Plot the equivalent of correlation matrix for factors (categorical data)? And mixed types?

J.D picture J.D · Sep 28, 2018 · Viewed 7.3k times · Source

Actually there are 2 questions, one is more advanced than the other.

Q1: I am looking for a method that similar to corrplot() but can deal with factors.

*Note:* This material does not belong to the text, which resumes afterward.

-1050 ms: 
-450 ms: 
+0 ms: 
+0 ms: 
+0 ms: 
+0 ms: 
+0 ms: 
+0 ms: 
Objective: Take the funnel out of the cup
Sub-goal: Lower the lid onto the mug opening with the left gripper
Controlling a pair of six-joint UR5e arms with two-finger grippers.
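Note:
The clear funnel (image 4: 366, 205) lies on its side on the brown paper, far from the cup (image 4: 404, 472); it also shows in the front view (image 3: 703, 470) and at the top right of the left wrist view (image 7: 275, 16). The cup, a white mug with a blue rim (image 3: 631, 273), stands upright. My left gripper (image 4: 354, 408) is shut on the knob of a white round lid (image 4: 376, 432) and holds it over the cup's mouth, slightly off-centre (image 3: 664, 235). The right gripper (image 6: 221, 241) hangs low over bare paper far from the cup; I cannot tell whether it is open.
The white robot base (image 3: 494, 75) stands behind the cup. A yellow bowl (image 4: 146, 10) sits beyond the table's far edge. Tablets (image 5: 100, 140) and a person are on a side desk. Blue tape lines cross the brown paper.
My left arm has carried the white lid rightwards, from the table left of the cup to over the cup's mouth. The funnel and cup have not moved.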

I originally tried to use chisq.test() then calculate the p-value and Cramer's V as correlation, but there too many columns to figure out. So could anyone tell me if there is a quick way to create a "corrplot" that each cell contains the value of Cramer's V, while the colour is rendered by p-value. Or any other kind of similar plot.

Regarding Cramer's V, let's say tbl is a 2-dimensional factor data frame.

chi2 <- chisq.test(tbl, correct=F)
Cramer_V <- sqrt(chi2$/nrow(tbl)) 

I prepared a test data frame with factors:

df <- data.frame(
group = c('A', 'A', 'A', 'A', 'A', 'B', 'C'),
student = c('01', '01', '01', '02', '02', '01', '02'),
exam_pass = c('Y', 'N', 'Y', 'N', 'Y', 'Y', 'N'),
subject = c('Math', 'Science', 'Japanese', 'Math', 'Science', 'Japanese', 'Math')
) 

Q2: Then I would like to compute a correlation/association matrix on a mixed-types dataframe e.g.:

df <- data.frame(
group = c('A', 'A', 'A', 'A', 'A', 'B', 'C'),
student = c('01', '01', '01', '02', '02', '01', '02'),
exam_pass = c('Y', 'N', 'Y', 'N', 'Y', 'Y', 'N'),
subject = c('Math', 'Science', 'Japanese', 'Math', 'Science', 'Japanese', 'Math')
) 
df$group <- factor(df$group, levels = c('A', 'B', 'C'), ordered = T)
df$student <- as.integer(df$student)

Answer

AntoniosK picture AntoniosK · Sep 28, 2018

Here's a tidyverse solution:

# example dataframe
df <- data.frame(
  group = c('A', 'A', 'A', 'A', 'A', 'B', 'C'),
  student = c('01', '01', '01', '02', '02', '01', '02'),
  exam_pass = c('Y', 'N', 'Y', 'N', 'Y', 'Y', 'N'),
  subject = c('Math', 'Science', 'Japanese', 'Math', 'Science', 'Japanese', 'Math')
) 

library(tidyverse)
library(lsr)

# function to get chi square p value and Cramers V
f = function(x,y) {
    tbl = df %>% select(x,y) %>% table()
    chisq_pval = round(chisq.test(tbl)$p.value, 4)
    cramV = round(cramersV(tbl), 4) 
    data.frame(x, y, chisq_pval, cramV) }

# create unique combinations of column names
# sorting will help getting a better plot (upper triangular)
df_comb = data.frame(t(combn(sort(names(df)), 2)), stringsAsFactors = F)

# apply function to each variable combination
df_res = map2_df(df_comb$X1, df_comb$X2, f)

# plot results
df_res %>%
  ggplot(aes(x,y,fill=chisq_pval))+
  geom_tile()+
  geom_text(aes(x,y,label=cramV))+
  scale_fill_gradient(low="red", high="yellow")+
  theme_classic()

enter image description here

Note that I'm using lsr package to calculate Cramers V using the cramersV function.